Testes rápidos para zika começam a ser feitos em maternidades de Maceió

Os primeiros kits vindos do Ministério da Saúde para realização dos testes rápidos para diagnósticos do zika vírus começaram a ser distribuídos, nessa terça-feira (9), para maternidades de Maceió. O material estava guardado, até então, no Laboratório Central de Alagoas (Lacen).

A Maternidade Escola Santa Mônica, por exemplo, recebeu 125 testes que vão beneficiar as mulheres grávidas e os bebês com até seis meses de vida.

Além desta unidade, os kits para os testes rápidos também foram enviados para a Maternidade Nossa Senhora da Guia, Hospital do Açúcar e Hospital Universitário (HU).

No interior, 48 municípios de Alagoas foram cadastrados para receber o material da mesma forma. O prazo para que as prefeituras solicitem o envio dos kits segue até esta sexta-feira (12).

A Secretaria de Estado da Saúde (Sesau) avalia que os gestores municipais que ainda não demonstraram interesse seria porque não possuem as centrífugas. Caso não exista o material nestas localidades, as pacientes devem ser levadas para as cidades mais próximas.

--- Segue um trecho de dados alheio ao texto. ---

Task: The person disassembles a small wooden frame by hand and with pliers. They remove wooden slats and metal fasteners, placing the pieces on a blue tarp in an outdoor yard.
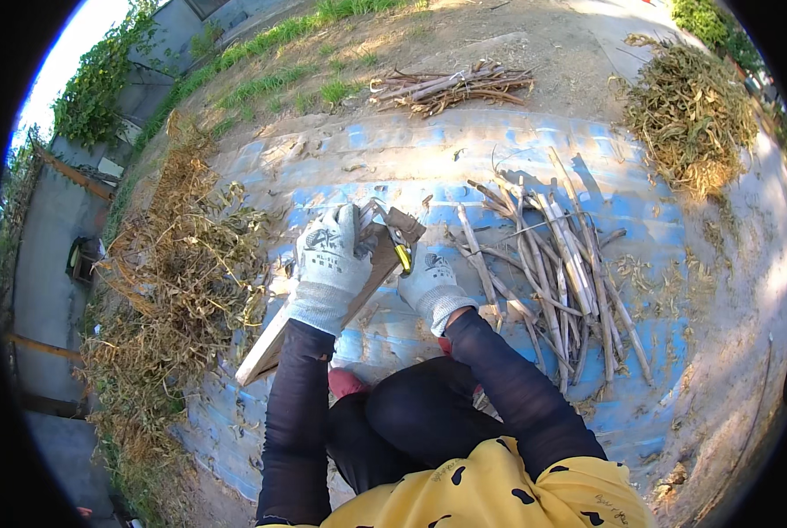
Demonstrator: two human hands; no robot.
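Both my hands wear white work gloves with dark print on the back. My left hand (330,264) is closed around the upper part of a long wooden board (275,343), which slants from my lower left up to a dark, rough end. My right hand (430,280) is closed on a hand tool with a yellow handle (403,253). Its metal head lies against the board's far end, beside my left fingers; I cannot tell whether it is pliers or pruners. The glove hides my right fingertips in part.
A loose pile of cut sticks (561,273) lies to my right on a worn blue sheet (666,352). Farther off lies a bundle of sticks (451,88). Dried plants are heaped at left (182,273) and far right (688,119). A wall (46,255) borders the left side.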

Para ter acesso ao teste, a mulher grávida precisa ser avaliada por um médico quando surgirem sintomas como aparecimento de manchas vermelhas na pele, febre ou quando o exame de ultrassonografia mostrar má-formação do cérebro do feto.

Exame

O procedimento é bem simples. Uma amostra de sangue é coletada da paciente e levada para análise numa centrífuga, onde o soro e o sangue serão separados. Em seguida, uma amostra biológica passa por uma verificação para contabilizar o nível de anticorpos presente nela. O teste dura 40 minutos e, se o resultado der positivo, um reteste é feito para a confirmação mais precisa.

Até então, o exame para detecção do vírus zika estava sendo feito, apenas, no Hospital Escola Dr. Helvio Auto, especializado em doenças infectocontagiosas.

A assessora técnica do Lacen, Juliana Cavalcante, acredita que a distribuição dos kits tornará o procedimento mais acessível, principalmente ao público-alvo do momento, que seriam as gestantes e os bebês com até seis meses. “Vai permitir também que a gestante tenha o diagnóstico precoce do vírus zika e possa ter o acompanhamento durante a gravidez e após, com a criança já nascida”.

As ações de enfrentamento ao mosquito Aedes aegypti, transmissor da dengue, febre chikungunya e também do zika vírus, por outro lado, devem ser intensificadas.